Lugares abandonados

De los lugares abandonados nos seducen las atmosferas, la luz del sol tamizada por vigas caídas, la luna que se asoma entre los costados de las estructuras o por ventanas cubiertas de yedras. Pasamos el umbral de los edificios, atentos al paisaje sonoro del viento que sopla entre las heridas abiertas en la carne de los edificios, al crujir de un suelo pisado con cuidado para que no caiga, a los olores fuertes del polvo, del óxido, de goma vieja y descompuesta, de la pintura que se deshace cuando la acaricia. En los lugares abandonados tenemos experiencias vivas de como el tiempo labra la obra humana en formas de extraña belleza, tiñéndose de aquellos sentimientos extraños de todo lo que comienza a divisar el fin, la muerte, la cancela abierta al mundo nuevo.

Pero, más allá del placer que el espíritu siente en su exploración, los lugares abandonados nos ayudan a entender los cambios que el tiempo genera en los procesos económicos y sociales, en los vaivenes de la política, que decretan el nacimiento y el abandono de un lugar, así como, a veces, su resurgir de ave fénix.

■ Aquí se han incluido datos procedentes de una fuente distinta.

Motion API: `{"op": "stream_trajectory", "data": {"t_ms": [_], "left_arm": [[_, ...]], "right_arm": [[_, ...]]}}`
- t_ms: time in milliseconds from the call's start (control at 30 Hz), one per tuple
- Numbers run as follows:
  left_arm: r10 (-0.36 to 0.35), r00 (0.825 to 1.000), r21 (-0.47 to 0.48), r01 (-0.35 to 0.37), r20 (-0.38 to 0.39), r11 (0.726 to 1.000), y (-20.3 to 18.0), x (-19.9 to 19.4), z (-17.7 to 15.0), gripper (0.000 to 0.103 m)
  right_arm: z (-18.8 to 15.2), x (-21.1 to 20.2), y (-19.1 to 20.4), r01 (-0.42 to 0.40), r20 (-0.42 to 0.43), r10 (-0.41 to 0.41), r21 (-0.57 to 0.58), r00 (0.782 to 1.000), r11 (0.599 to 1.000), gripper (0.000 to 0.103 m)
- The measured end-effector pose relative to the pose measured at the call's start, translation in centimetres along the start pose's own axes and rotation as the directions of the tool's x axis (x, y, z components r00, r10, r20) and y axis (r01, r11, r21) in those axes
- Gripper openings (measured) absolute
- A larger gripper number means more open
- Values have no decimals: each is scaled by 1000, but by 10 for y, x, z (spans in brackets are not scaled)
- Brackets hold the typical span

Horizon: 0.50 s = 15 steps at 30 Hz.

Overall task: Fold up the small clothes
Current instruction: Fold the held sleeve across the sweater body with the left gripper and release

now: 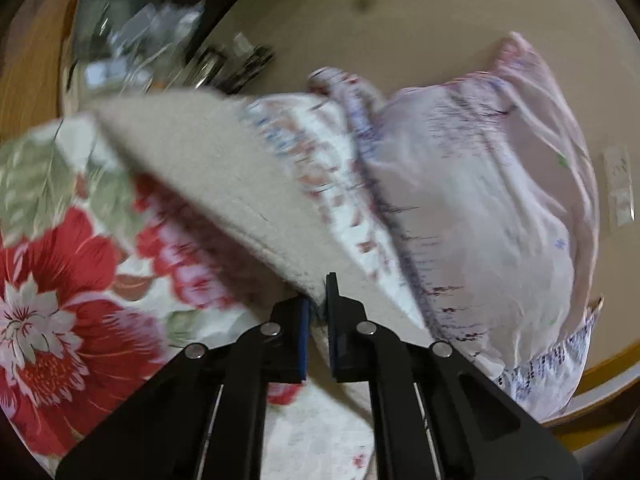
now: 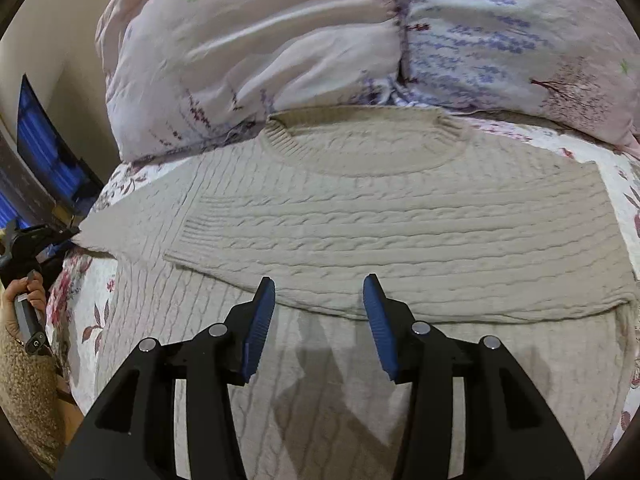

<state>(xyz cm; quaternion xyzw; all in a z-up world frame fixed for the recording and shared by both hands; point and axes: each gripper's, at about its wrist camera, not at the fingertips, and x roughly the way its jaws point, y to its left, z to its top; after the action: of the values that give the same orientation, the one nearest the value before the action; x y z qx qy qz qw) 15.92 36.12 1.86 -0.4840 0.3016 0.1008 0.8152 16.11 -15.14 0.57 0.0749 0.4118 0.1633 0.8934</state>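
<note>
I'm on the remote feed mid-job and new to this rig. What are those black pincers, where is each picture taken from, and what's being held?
They are hand-held two-finger grippers, one per hand, each with a camera looking along its fingers. The left-wrist view shows the left gripper shut on a corner of the beige knitted sweater, lifting it off the flowered bedspread. The right-wrist view shows the right gripper open and empty above the sweater, which lies spread on the bed below a pale quilt. At its left edge, a hand holds the other gripper.
</note>
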Motion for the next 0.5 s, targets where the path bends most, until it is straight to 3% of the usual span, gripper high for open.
{"op": "stream_trajectory", "data": {"t_ms": [133,300,400,467,500], "left_arm": [[-71,997,103,69,19,992,-46,-7,-11,6],[-199,978,298,206,-55,932,-126,-5,-60,6],[-253,956,414,292,-146,863,-172,6,-109,6],[-266,938,493,342,-221,800,-201,19,-151,6],[-264,932,510,357,-249,782,-208,24,-166,6]], "right_arm": [[0,-10,-15,12,36,-13,29,999,1000,49],[-2,-22,-39,28,67,-33,72,997,997,50],[-4,-29,-55,40,84,-49,108,995,993,50],[-7,-32,-66,46,91,-58,131,994,990,50],[-9,-34,-71,50,94,-64,142,994,989,50]]}}
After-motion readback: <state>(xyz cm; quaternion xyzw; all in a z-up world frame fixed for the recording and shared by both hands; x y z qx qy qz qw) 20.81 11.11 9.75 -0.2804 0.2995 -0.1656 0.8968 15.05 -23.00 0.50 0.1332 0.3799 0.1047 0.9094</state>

Pérlora, Portmán, el Leprosario de Trillo, las instituciones y la sociedad se olvidan de la existencia de los lugares abandonados o los perciben de forma negativa, como un elemento extraño y molesto del paisaje, pero son partes integrantes de nuestra memoria y de nuestro patrimonio, testigos de un pasado recién que intentamos rescatar del olvido por ser historia, signo material y visible de vivencias, tesoro de experiencia.